Run Config

roundpipe.RoundPipeRunConfig

class roundpipe.RoundPipeRunConfig(
    requires_grad: Optional[bool] = None,
    output_device: Optional[torch.device] = None,
    preserve_rng_state: Optional[bool] = None,
    recompute_grain: Optional[Literal["stage", "layer"]] = None,
    num_microbatch: Optional[int] = None,
    split_input: Union[
        Tuple[Optional[Tuple], Optional[Dict[str, Any]]],
        Callable[[Tuple, Dict[str, Any], int], Tuple[List[Tuple], List[Dict[str, Any]]]],
        None,
    ] = None,
    split_label: Union[Any, Callable[[Any, int], List[Any]], None] = None,
    merge_output: Union[Any, Callable[[List[Any]], Any], bool, None] = None,
    execute_plan: Optional[ModelExecutePlan] = None,
)

Runtime configuration for RoundPipe models.

Configuration can be specified at two levels:

Model level: Passed via the model_run_config parameter when creating a RoundPipe instance, serving as the default configuration for that model.
Call level: Passed when calling forward() or forward_backward(), overriding the model-level defaults.

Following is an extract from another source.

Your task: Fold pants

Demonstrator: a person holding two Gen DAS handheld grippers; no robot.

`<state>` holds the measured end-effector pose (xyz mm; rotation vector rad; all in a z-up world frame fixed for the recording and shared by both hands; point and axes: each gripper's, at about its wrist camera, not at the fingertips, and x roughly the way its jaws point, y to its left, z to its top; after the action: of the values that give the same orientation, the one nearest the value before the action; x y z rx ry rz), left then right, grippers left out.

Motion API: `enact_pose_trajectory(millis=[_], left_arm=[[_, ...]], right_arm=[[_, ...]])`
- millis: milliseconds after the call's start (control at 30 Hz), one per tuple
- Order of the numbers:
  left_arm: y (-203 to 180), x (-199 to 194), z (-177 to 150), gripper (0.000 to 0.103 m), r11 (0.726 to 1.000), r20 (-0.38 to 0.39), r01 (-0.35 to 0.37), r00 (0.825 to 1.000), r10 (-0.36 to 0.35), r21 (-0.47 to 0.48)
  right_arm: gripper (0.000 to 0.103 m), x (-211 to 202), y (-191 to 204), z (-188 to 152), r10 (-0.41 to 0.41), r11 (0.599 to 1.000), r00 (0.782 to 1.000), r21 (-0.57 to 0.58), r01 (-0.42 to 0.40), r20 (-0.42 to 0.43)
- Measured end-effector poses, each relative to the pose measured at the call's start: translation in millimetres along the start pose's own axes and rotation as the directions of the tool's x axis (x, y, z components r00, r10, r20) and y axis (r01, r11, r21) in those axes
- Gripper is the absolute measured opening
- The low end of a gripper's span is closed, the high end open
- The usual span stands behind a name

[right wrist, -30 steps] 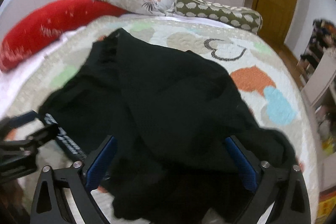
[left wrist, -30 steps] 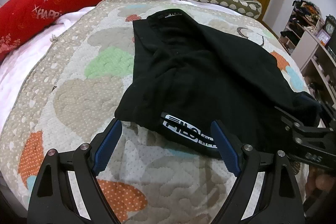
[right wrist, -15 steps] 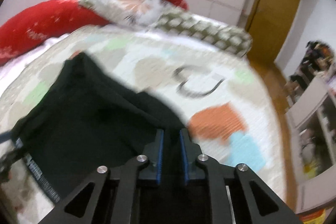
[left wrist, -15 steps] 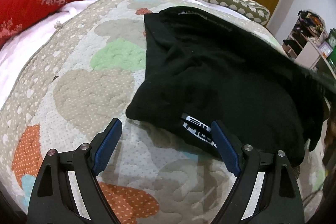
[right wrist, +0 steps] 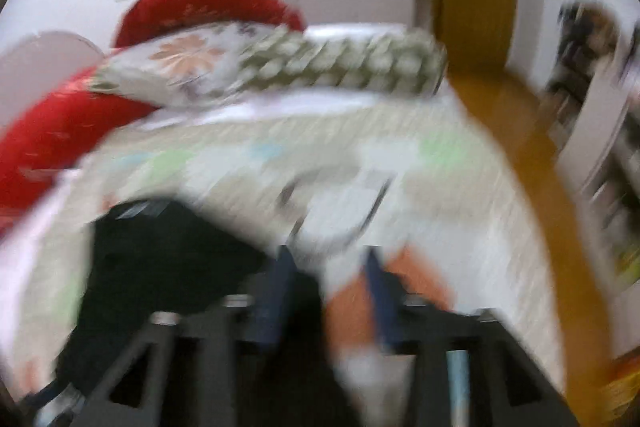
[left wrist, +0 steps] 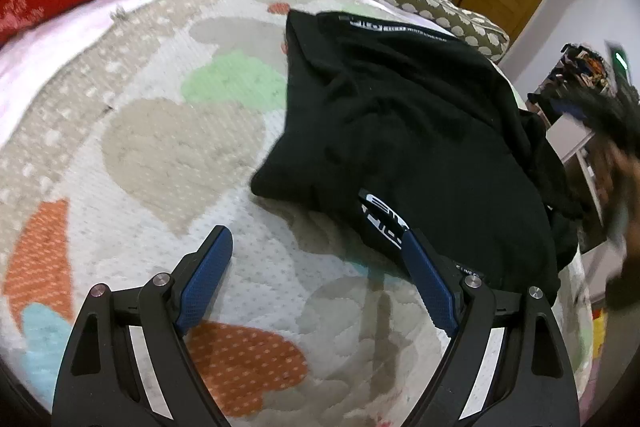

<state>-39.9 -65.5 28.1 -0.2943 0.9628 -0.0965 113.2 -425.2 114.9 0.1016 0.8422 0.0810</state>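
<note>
Pants (left wrist: 408, 131) lie bunched at 1 o'clock on quilt (left wrist: 168, 147), fold unfinished. Left gripper (left wrist: 316, 259) released, empty. Right gripper (right wrist: 328, 259) opening, nothing visibly between jaws.

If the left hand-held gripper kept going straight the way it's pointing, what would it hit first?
Most likely the quilt. The left hand-held gripper is wide open and angled down at the bed, with bare quilt between its fingers. Its right-side finger sits by the edge of the black pants and might brush them; depth is unclear.
</note>
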Motion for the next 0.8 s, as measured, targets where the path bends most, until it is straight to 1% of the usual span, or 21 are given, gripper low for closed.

When both levels specify the same parameter, the call-level configuration takes precedence. If neither level specifies a parameter (both are None), the following defaults are used:

Parameters:

requires_grad: Whether to enable gradient computation. Defaults to the global torch.is_grad_enabled() setting.
output_device: Device where output tensors are placed. Defaults to CPU. Specify a CUDA device if you need to use outputs directly on GPU.
preserve_rng_state: Whether to save and restore the random number generator state. Defaults to True. When enabled, ensures that the recomputation phase reproduces the same random behavior as the forward pass (e.g., Dropout).
recompute_grain: Granularity of backward recomputation. Defaults to "stage".
- "stage": Recompute at the pipeline stage level.
- "layer": Recompute and perform backward pass per layer within a stage. "layer" granularity can reduce peak GPU memory usage, but may increase data transfer overhead.
num_microbatch: Number of microbatches to split the input into. Defaults to number of CUDA devices + 1. Increasing the number of microbatches reduces GPU memory usage, but setting it too high may result in each microbatch being too small for efficient GPU utilization; setting it below the default will cause pipeline bubbles.
split_input: Specifies how to split input arguments into microbatches. Defaults to automatic splitting. See Split Input.
split_label: Specifies how to split labels into microbatches. Defaults to automatic splitting. See Split Label.
merge_output: Specifies how to merge microbatch outputs into a single output. Defaults to automatic merging. See Merge Output.
execute_plan: An optional ModelExecutePlan specifying the execution strategy. Defaults to auto-tuned by RoundPipe. See Execution Plan.

Split Input

RoundPipe needs to split input data into multiple microbatches for pipelined parallel execution. The split_input parameter controls the splitting behavior.

Automatic Splitting

When split_input is None (default), RoundPipe automatically infers the splitting strategy. Input arguments can be a single value or a nested Python structure (tuples, lists, dicts). Automatic splitting recursively applies the following rules to each leaf node in the structure:

torch.Tensor: If the tensor has more than 0 dimensions, it is evenly split along dimension 0 (batch dimension).
Scalar tensors and non-tensor types: Replicated across all microbatches.
Custom types: Unless the user has registered an unflattening method via torch.utils._pytree.register_pytree_node, custom types are treated as unsplittable and replicated across all microbatches, even if they contain tensors.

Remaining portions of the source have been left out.